Results and Discussion

We set the criterion for learning such that in order to be included in the main analysis, participants must have successfully learned five identities or more as assessed by performance on the 10AFC naming task. A participant was deemed to have learned a specific identity if they successfully named 3 of the 5 images of that celebrity in the 10AFC task. Six participants were excluded for not meeting this criterion. The remaining participants successfully learned a mean of 11 of the 20 celebrities (SD = 2.5, range 7–20). There was no significant difference in the number of identities learned in the high-attractiveness (M = 5.4, SD = 2.6) and low-attractiveness (M = 5.5, SD = 2.5) conditions, t(35) = 0.10, p = 0.920, d = 0.02. Participants were unfamiliar with the celebrities prior to the experiment (mean familiarity = 1.0, SD = 1.1).

For each participant, we calculated the mean attractiveness rating given to the middle-attractiveness images of the identities learned from high- and low-attractiveness images. These means included only those identities that they had successfully learned. A paired samples t-test on mean attractiveness ratings showed that identities learned from high-attractiveness images were given a significantly higher attractiveness rating (M = 5.4, SD = 1.5) than identities learned from low attractiveness images (M = 4.8, SD = 1.1), t(35) = 2.17, p = 0.037, d = 0.37.

The results indicate that when participants learn new people for the purpose of recognising them again later, they also form an impression of how attractive each person is, and that this impression affects their judgements about new images of that person.

Due to the low rate of learning in this experiment, it was possible to carry out a second analysis on attractiveness ratings for identities which were and were not successfully learned. Our hypothesis that the integration of learned and new attractiveness information about each identity is mandatory relies on the fact that identities have been successfully learned. Therefore we expect no effect of attractiveness condition during the learning phase on subsequent attractiveness ratings for identities which were not successfully learned. We analysed the data from 32 participants, excluding 4 from the original analysis who had perfectly learned all of the identities in either condition, thus leaving no data for an analysis of identities which were not learned.
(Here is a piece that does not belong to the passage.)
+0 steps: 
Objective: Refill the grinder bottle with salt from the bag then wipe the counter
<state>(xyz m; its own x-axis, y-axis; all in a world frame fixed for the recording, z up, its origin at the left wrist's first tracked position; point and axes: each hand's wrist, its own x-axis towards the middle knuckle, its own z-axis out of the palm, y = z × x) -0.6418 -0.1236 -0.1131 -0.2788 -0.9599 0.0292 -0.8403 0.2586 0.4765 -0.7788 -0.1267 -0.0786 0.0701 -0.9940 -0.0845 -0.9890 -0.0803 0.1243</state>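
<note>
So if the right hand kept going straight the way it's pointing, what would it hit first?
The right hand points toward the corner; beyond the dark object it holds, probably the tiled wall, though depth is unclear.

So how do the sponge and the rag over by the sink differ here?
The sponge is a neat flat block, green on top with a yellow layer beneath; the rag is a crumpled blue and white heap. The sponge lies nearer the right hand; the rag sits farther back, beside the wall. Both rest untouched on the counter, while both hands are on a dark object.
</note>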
A within subjects ANOVA showed a non-significant main effect of learning F(1,31) = 2.69, p = 0.111, η p 2 = 0.08, a non-significant main effect of attractiveness learning condition F(1,31) = 1.34, p = 0.256, η p 2 = 0.04, and a significant interaction between learning and attractiveness learning condition F(1,31) = 4.97, p = 0.033, η p 2 = 0.14. Simple main effects showed an effect of attractiveness learning condition only for learned identities F(1,62) = 5.02, p = 0.029, η p 2 = 0.07, with a non-significant effect for identities which had not been successfully learned F(1,62) = 0.13, p = 0.720, η p 2 < 0.01.

Experiment 2

In Experiment 1, we found that most participants were unable to learn all 20 identities – in fact the mean was 11. Therefore, to simplify the learning demands, in this second experiment we reduced the number of identities to a more manageable 10.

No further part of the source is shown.